Quickly, I said, "It's ok, just toss it in the box, I'll take it."
He used angry hand gestures all of a sudden, and got loud and asked, "This pizza?! YOU WANT THIS PIZZA?!" I immediately retorted, "Hell yes, I want it! I paid for it. GET YOUR SHIT TOGETHER AND GIVE ME MY PIZZA!"
Then, when he thought I wouldn't see, he fucking licked, with his whole mouth, around one of those big whole banana peppers that was already on his own plate, and tossed it in the box with my pizza. But I did see. I grabbed him by the collar of his shirt and told him he was giving me a new pizza, no charge, and he was getting reported and fired AND getting his ass kicked.
The next thing I know, the owner is there, giving me my free pizza, apologizing and firing the pimp wannabe. And out the door I went.
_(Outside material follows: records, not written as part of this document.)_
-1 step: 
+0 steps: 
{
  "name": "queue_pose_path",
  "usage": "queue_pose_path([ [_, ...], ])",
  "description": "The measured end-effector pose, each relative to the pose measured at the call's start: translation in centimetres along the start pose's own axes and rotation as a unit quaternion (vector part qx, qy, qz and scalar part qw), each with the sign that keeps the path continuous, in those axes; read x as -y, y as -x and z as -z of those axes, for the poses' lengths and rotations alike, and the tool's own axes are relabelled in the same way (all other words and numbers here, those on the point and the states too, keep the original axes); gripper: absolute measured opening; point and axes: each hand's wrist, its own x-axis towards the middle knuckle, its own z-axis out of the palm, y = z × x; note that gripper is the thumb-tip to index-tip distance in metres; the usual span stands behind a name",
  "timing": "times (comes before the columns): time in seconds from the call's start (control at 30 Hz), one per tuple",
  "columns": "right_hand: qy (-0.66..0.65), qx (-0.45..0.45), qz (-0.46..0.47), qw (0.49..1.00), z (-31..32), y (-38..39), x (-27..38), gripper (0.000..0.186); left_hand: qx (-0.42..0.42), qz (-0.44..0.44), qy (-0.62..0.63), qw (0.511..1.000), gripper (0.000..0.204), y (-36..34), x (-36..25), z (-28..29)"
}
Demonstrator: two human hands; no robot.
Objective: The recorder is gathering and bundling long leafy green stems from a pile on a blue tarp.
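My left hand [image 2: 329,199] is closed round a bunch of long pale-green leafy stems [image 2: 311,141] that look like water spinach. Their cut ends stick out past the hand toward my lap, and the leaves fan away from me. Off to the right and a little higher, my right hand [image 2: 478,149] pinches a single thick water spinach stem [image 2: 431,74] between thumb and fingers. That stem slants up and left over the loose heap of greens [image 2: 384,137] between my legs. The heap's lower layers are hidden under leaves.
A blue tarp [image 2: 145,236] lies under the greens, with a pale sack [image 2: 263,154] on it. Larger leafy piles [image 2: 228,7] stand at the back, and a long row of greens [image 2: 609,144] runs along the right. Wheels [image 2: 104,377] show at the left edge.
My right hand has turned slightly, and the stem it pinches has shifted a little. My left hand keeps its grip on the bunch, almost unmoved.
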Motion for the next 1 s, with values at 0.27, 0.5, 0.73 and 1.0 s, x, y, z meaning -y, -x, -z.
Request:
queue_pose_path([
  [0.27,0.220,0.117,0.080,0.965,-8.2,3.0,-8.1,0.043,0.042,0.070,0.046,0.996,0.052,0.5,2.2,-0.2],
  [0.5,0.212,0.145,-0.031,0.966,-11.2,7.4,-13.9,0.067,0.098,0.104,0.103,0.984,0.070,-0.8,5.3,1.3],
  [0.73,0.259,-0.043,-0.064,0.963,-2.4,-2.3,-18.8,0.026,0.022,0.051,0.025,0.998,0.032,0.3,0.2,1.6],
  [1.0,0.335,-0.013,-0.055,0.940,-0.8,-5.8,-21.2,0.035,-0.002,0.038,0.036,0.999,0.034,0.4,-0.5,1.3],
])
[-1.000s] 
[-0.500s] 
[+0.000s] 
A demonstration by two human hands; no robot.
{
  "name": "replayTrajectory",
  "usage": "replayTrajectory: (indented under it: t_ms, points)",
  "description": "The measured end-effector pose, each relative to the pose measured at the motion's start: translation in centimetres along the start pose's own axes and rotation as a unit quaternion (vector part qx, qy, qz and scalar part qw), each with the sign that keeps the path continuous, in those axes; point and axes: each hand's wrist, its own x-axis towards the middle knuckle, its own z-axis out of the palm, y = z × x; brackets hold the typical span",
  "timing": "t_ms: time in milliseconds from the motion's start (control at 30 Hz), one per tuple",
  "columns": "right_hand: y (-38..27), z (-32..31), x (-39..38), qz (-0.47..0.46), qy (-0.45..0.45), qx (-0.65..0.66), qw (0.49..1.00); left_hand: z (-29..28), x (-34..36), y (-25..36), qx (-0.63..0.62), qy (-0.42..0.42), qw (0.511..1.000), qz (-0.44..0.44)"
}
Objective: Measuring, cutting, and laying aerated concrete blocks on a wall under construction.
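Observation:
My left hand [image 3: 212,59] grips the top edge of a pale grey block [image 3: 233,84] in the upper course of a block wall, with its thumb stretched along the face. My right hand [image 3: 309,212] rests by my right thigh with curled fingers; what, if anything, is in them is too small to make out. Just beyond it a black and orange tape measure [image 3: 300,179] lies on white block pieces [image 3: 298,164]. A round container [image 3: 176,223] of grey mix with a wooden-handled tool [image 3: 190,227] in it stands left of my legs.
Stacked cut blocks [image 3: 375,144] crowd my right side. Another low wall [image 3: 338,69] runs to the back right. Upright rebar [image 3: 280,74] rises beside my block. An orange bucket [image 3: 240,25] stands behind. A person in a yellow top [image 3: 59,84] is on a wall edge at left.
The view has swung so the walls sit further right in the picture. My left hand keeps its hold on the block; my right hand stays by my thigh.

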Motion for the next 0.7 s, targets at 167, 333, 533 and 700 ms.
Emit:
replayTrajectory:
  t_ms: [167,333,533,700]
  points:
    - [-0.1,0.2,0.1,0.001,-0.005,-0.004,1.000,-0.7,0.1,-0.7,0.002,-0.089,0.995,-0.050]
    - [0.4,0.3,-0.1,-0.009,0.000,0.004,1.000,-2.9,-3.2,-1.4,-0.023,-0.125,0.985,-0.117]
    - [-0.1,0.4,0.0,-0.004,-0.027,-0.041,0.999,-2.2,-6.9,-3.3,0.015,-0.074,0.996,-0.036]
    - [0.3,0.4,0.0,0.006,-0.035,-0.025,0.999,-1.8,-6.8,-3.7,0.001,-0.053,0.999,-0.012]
Wouldn't that be crazy if that really happened?
The crazy thing is that I had a premenstrual migraine all day yesterday and looks like it will be around today. And my premenstrual brain produced this wack dream about two minutes before I woke up.
I love our pizza places here in town. But not today... I think... no, I KNOW, not today. Just doesn't sound very good. Especially no peppers.
My art work? My masterpiece? I know-I know...
Do you dream ridiculous things right before you wake up? Are they even more ridiculous premenstrual?